*What is required*
Among the entries below, one line contains "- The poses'" and another contains "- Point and". Transcribe those two lines and every line between them, exactly.

[Dataset records]

-=-=-

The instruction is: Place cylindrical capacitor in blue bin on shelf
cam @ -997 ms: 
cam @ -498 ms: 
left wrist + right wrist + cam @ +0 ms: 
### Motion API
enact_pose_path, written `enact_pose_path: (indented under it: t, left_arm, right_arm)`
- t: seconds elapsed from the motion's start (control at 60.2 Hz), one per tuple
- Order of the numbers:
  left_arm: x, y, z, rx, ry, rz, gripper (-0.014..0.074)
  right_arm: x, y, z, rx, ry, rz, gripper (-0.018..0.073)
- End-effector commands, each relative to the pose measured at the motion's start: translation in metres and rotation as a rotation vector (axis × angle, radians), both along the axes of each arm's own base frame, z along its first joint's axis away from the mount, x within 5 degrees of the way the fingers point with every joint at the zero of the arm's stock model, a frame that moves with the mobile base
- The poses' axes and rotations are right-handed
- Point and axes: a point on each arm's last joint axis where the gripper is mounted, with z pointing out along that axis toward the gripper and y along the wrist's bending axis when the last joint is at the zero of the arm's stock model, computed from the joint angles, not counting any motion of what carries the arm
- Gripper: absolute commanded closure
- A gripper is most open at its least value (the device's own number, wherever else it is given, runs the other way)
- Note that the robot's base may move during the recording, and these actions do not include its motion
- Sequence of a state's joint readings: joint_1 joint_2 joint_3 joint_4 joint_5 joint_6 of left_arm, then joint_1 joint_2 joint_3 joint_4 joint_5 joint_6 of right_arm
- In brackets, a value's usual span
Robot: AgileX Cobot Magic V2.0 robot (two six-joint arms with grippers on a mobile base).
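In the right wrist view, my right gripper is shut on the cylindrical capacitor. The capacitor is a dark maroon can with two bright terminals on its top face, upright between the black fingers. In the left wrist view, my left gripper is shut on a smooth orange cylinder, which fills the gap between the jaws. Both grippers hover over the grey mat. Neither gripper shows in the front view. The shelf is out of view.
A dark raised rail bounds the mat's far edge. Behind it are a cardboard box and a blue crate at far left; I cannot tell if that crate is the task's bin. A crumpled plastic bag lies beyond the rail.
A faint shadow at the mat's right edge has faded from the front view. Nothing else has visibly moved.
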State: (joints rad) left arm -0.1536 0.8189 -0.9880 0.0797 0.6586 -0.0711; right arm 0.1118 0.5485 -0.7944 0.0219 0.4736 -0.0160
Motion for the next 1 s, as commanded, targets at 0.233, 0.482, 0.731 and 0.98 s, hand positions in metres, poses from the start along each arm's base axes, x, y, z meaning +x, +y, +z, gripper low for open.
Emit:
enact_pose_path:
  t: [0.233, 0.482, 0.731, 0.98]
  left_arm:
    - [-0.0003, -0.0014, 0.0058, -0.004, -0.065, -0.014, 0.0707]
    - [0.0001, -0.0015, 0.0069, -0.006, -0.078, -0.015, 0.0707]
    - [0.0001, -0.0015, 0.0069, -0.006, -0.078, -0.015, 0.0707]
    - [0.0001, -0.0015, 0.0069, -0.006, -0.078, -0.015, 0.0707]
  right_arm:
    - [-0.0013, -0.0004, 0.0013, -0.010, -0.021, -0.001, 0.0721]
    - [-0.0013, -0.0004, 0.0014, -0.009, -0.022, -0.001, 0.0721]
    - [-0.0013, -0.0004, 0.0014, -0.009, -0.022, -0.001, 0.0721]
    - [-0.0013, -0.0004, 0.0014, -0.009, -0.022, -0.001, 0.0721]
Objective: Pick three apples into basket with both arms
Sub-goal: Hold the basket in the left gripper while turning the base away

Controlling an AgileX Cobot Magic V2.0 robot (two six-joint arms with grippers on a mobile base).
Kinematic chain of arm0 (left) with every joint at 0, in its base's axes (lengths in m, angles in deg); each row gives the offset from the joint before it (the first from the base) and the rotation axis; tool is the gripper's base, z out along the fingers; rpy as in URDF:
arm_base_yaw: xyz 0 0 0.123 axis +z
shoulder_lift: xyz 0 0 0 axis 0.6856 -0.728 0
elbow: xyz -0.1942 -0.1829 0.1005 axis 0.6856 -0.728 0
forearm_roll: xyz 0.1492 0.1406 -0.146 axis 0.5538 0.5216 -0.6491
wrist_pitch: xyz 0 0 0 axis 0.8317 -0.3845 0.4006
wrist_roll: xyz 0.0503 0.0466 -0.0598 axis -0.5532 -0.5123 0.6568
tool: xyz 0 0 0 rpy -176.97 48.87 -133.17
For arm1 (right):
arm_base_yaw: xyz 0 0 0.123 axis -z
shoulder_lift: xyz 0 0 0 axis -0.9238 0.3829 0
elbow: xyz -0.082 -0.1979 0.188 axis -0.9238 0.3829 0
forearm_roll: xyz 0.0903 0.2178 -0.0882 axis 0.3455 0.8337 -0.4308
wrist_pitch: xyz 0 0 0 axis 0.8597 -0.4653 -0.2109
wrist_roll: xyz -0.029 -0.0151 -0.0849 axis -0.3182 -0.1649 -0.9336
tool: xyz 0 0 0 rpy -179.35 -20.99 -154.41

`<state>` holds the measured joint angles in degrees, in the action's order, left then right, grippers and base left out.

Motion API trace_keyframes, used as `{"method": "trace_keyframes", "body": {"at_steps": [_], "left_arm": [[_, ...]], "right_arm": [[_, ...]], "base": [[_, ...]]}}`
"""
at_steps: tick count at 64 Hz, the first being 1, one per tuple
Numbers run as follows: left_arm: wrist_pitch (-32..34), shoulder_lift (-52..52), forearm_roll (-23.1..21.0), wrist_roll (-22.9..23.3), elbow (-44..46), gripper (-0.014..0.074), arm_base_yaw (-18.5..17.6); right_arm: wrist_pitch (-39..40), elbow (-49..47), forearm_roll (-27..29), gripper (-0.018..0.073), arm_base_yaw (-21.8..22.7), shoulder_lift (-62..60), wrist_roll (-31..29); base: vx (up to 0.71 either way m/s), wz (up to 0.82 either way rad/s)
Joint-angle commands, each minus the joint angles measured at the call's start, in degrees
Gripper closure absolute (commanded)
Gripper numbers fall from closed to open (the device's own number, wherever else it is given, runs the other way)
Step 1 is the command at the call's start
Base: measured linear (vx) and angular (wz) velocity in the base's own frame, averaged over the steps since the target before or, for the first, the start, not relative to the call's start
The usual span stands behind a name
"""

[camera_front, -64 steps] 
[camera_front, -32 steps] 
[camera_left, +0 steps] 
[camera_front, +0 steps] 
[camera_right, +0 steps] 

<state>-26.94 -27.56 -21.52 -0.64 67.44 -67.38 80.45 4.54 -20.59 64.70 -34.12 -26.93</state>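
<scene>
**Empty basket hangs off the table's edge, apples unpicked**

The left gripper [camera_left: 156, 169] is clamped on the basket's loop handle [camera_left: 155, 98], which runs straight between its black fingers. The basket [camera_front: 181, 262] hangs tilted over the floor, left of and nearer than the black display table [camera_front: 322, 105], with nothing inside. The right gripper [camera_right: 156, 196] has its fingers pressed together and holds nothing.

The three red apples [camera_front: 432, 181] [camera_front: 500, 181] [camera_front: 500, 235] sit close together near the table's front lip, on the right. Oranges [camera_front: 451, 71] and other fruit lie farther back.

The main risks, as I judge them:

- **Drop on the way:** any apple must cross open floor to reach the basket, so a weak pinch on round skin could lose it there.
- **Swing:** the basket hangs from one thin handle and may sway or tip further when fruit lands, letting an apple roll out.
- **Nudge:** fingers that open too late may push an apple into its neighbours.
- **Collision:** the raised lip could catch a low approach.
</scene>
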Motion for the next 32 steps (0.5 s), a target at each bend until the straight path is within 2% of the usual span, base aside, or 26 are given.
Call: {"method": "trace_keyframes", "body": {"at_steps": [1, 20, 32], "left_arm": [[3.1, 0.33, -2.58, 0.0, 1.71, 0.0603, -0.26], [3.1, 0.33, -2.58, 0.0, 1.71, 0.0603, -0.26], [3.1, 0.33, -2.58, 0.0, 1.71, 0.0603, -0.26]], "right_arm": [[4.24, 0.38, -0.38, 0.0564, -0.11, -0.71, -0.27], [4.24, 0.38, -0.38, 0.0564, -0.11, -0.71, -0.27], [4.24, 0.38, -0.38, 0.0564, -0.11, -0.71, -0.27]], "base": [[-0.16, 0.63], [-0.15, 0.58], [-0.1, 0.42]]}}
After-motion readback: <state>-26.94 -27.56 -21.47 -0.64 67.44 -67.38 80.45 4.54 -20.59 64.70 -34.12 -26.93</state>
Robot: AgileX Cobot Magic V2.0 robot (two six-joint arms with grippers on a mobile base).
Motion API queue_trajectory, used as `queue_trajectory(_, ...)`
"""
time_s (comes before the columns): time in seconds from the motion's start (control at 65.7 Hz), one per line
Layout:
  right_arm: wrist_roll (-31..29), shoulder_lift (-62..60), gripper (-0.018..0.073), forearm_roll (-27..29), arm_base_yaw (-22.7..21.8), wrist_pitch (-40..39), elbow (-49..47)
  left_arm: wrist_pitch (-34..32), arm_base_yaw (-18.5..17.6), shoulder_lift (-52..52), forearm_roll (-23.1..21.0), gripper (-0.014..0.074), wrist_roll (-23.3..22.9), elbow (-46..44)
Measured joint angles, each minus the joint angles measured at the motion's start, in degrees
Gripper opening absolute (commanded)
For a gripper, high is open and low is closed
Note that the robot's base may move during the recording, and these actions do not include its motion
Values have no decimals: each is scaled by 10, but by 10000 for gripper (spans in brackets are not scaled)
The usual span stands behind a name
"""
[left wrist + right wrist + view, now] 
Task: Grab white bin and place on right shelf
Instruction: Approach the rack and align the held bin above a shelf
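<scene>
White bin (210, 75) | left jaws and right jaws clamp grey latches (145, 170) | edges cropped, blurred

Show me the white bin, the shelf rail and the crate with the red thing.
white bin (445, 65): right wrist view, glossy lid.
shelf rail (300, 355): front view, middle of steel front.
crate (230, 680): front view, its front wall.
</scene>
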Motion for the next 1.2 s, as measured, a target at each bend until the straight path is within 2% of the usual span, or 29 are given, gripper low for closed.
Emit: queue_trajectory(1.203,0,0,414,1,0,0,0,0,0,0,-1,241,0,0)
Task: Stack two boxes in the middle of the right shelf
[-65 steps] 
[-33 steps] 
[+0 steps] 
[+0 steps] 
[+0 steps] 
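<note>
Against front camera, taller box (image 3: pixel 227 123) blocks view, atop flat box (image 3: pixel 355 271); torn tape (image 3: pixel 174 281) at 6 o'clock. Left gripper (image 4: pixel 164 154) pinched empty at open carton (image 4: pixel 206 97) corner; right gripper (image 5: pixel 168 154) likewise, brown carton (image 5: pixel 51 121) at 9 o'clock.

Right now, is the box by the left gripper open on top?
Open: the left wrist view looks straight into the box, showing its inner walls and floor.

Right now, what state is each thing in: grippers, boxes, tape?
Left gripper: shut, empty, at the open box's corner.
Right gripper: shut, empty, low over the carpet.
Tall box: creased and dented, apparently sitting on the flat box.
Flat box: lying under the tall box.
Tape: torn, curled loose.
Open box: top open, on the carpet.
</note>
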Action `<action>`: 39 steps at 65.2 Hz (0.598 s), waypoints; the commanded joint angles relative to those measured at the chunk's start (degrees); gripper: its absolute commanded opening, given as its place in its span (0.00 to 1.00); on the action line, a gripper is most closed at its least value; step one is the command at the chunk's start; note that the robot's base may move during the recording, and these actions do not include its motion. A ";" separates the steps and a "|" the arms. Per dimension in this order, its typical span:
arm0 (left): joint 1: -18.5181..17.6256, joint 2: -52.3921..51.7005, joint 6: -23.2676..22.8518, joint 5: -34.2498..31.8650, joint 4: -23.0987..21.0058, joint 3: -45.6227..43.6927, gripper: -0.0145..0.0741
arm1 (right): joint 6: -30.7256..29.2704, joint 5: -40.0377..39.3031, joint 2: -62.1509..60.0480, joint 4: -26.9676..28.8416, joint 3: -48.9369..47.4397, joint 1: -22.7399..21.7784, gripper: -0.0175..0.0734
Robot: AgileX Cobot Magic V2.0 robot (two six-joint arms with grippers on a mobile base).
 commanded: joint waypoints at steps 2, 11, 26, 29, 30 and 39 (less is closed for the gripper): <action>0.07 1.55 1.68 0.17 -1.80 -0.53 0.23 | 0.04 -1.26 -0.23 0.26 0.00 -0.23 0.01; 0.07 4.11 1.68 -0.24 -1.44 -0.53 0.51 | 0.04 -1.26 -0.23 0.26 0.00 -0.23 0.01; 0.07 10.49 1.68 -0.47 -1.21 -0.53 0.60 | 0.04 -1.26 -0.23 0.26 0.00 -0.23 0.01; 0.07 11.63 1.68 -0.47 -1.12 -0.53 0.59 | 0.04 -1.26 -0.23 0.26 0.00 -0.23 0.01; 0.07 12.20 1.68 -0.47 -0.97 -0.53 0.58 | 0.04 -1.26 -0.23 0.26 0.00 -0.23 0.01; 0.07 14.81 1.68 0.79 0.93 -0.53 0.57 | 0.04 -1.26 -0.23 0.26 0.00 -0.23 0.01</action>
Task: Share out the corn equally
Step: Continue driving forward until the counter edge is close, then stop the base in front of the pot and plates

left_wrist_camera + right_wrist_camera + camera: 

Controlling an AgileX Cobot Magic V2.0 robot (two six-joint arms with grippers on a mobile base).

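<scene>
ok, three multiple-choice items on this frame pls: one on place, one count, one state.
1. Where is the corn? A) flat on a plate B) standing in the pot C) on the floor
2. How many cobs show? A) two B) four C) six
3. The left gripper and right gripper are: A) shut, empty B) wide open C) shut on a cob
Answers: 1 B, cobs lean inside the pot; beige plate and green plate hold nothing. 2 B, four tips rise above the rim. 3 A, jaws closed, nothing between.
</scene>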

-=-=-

*Completed task*
- The poses' axes and rotations are right-handed
- Point and axes: a point on each arm's last joint axis where the gripper is mounted, with z pointing out along that axis toward the gripper and y along the wrist's bending axis when the last joint is at the zero of the arm's stock model, computed from the joint angles, not counting any motion of what carries the arm

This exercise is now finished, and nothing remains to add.